Cedric the intrepid Basset Hound and Ebbie the adventurous Labrador, along with their human support team, will be conquering Snowdon to raise money for the Chester Human Milk Bank. Cedric and Ebbie adore 'their' baby and are undertaking this challenge to help other babies.
They have seen how breastmilk has benefitted the baby in their family, and understand the benefits that breastmilk can give to babies whose mothers are unable to breastfeed.
Cedric only has little legs and Snowdon's quite a big mountain for such a short dog, luckily Ebbie will be on hand to encourage him to reach the summit. Cedric and Ebbie hope that by raising money they will able to support the milk bank – a bank for life! Exact date to be confirmed - will be dependent upon weather conditions and safety.
For more details please visit http://www.chestermilkbank.org.uk/index.html
The information below has been taken from the Chester Milk Bank webpage.

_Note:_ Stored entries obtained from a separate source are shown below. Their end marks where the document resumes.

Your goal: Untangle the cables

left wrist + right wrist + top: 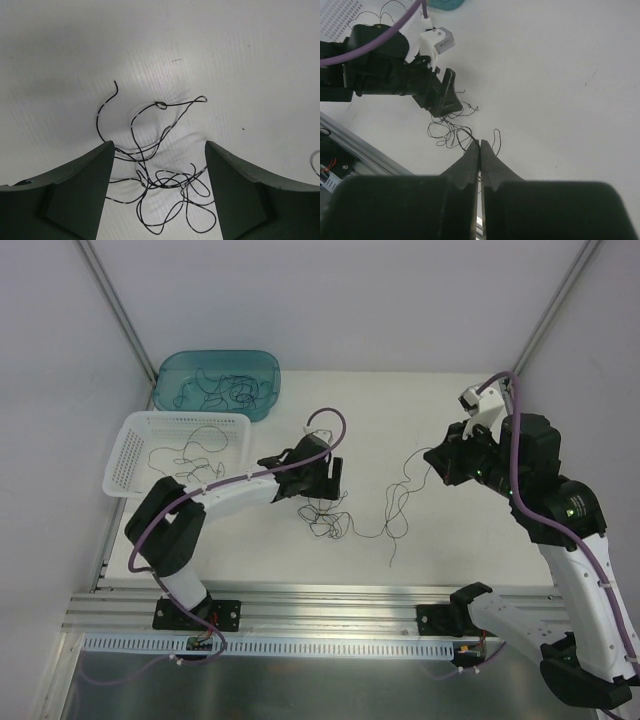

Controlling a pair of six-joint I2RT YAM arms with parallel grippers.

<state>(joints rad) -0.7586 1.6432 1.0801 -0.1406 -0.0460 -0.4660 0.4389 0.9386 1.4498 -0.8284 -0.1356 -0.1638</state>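
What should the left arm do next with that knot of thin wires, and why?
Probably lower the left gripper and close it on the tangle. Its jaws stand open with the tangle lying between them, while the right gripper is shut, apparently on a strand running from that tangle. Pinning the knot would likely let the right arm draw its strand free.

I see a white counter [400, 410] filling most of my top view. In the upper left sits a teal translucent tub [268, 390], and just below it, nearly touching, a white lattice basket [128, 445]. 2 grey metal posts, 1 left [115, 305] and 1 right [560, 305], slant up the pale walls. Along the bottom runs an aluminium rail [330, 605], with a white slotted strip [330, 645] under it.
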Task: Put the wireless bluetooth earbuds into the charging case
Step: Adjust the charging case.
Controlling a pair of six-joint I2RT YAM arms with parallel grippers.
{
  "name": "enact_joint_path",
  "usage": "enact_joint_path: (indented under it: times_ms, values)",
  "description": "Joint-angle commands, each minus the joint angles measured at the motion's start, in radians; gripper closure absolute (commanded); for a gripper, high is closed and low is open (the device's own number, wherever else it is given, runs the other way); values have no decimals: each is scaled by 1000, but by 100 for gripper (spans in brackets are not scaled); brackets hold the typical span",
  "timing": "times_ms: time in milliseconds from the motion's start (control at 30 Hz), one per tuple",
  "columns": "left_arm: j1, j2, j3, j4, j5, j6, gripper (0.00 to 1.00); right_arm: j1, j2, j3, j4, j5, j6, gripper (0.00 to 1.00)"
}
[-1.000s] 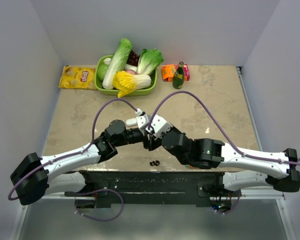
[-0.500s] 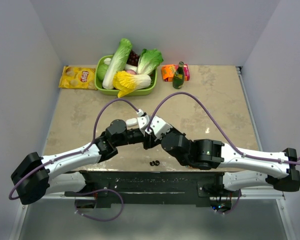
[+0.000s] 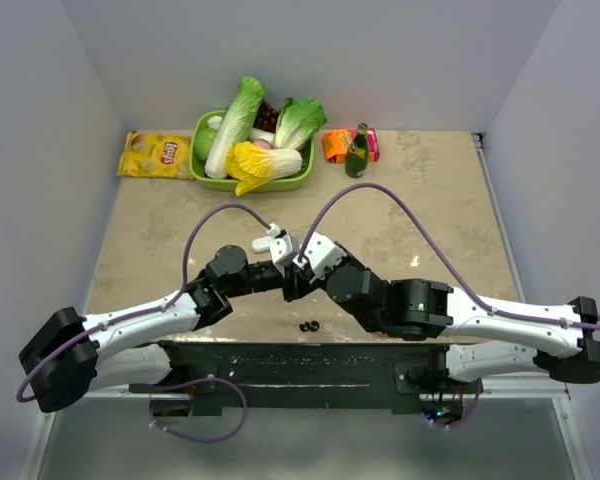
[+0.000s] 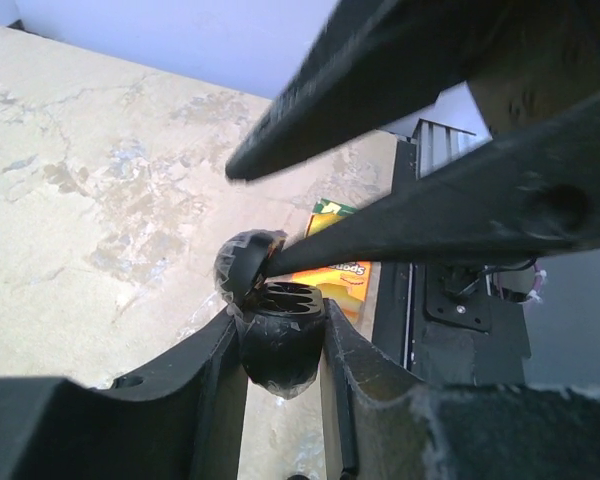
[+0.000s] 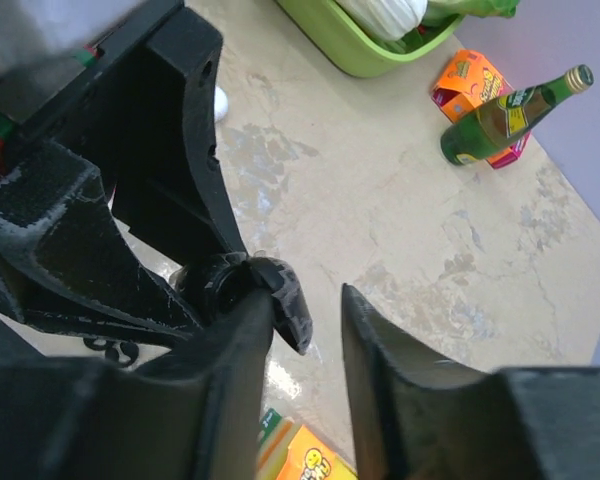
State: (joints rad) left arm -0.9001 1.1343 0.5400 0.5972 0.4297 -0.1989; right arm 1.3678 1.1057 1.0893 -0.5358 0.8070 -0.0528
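My left gripper (image 4: 280,320) is shut on the black charging case (image 4: 280,352) and holds it above the table; the lid (image 4: 240,268) is open and the slots show empty. My right gripper (image 5: 305,310) is open, with the lid (image 5: 292,300) between its fingers, against the left finger (image 5: 242,335). In the top view both grippers, left (image 3: 283,281) and right (image 3: 302,271), meet over the table's middle. The black earbuds (image 3: 308,326) lie on the table near the front edge. The white earbuds are not clearly visible.
A green basket (image 3: 248,183) of vegetables, a chip bag (image 3: 154,155), a green bottle (image 3: 357,152) and an orange pack (image 3: 336,146) stand at the back. A small white object (image 3: 263,243) lies by the left wrist. Another orange pack (image 5: 315,455) lies under the grippers.
Both grippers have shifted slightly left together. The left gripper keeps its hold on the case, and the right gripper stays at the lid.
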Motion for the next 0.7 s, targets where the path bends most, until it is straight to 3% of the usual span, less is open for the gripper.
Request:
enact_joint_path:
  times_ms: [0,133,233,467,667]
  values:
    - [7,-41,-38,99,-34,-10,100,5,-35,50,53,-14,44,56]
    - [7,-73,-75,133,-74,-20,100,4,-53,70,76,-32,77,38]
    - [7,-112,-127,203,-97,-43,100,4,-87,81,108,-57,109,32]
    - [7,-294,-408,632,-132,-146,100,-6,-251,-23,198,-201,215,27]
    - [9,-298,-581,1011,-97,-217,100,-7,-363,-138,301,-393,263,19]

"Although the donated milk is given freely, it has been calculated that the cost of screening volunteer donors, collecting donated milk, testing, processing and storing, costs in the region of £100 per litre. These costs are met from charitable donations received by the milk bank.
Donor milk banking is the collection, screening, processing, storing and distribution of human milk from volunteer breastfeeding mothers. The concept of donor milk banking became popular during the last hundred years as physicians interested in the survival of vulnerable infants and children looked for the optimum nutrition. The first milk bank of modern times was established in Vienna in 1909 closely followed by Boston, USA in 1911. It is on record that donor mothers at this time were physically examined for disease. By the 1920s and 30s more milk banks were founded across the world including the UK. In 1943, the American Academy of Pediatrics published the first guidelines for milk banking operations. By the 1970s, Neonatology became a medical speciality in its own right and smaller premature infants began to survive at increasingly earlier gestation. In the UK donor milk became an integral part of feeding these infants and numerous donor milk banks existed across the UK.
Today there is improved understanding of the benefits of human milk especially for premature babies. Donor milk is now dispensed to premature babies with medical and nutritional needs and occasionally older infants and children with nutritional and/or immunological problems."